**REQUIRED ACTION**
If a line of the listing contains the string "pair", return that line.

* * * * * * * * *

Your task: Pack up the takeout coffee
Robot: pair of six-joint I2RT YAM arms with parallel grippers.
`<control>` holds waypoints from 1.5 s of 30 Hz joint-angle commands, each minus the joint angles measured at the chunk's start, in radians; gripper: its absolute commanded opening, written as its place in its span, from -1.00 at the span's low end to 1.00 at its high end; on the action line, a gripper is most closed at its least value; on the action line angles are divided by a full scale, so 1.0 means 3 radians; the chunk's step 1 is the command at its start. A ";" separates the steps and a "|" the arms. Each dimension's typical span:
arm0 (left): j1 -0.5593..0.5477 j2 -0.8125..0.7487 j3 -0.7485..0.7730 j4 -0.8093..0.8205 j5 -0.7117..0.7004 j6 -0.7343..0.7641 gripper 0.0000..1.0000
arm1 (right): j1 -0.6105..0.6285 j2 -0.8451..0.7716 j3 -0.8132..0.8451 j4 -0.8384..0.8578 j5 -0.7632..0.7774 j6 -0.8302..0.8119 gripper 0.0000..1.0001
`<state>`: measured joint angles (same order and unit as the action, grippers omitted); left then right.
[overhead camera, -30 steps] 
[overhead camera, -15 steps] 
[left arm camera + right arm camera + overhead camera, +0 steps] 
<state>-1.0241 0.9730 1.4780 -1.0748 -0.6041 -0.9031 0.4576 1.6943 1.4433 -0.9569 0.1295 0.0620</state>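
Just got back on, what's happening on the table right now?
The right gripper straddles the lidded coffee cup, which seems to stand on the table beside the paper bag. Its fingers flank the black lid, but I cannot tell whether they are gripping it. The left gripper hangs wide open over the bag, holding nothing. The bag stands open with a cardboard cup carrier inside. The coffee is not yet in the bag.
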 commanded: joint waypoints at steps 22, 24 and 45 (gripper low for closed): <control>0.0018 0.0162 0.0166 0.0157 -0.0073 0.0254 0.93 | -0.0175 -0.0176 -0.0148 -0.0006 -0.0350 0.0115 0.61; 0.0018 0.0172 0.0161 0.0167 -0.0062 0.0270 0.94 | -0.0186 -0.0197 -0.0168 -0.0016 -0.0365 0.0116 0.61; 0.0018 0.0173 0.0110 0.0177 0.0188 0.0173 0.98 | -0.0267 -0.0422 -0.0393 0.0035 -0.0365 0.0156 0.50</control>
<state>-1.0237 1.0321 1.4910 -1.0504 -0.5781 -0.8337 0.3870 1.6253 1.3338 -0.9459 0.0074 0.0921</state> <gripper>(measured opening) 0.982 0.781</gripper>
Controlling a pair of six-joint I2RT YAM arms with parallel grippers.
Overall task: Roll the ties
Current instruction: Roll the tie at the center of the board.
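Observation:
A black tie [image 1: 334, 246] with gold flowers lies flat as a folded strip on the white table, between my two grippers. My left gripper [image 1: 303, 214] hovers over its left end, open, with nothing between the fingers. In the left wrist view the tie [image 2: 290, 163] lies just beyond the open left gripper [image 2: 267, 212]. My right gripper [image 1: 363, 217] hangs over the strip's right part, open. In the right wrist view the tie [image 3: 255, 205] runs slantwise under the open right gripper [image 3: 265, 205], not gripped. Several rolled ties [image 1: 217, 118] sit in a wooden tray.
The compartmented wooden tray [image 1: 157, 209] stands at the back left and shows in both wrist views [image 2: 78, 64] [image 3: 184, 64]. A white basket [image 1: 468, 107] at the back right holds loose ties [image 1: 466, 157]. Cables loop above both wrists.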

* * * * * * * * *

**COMPLETED EXERCISE**
Robot: pair of six-joint I2RT YAM arms with parallel grippers.
Controlling a pair of six-joint I2RT YAM arms with parallel grippers.

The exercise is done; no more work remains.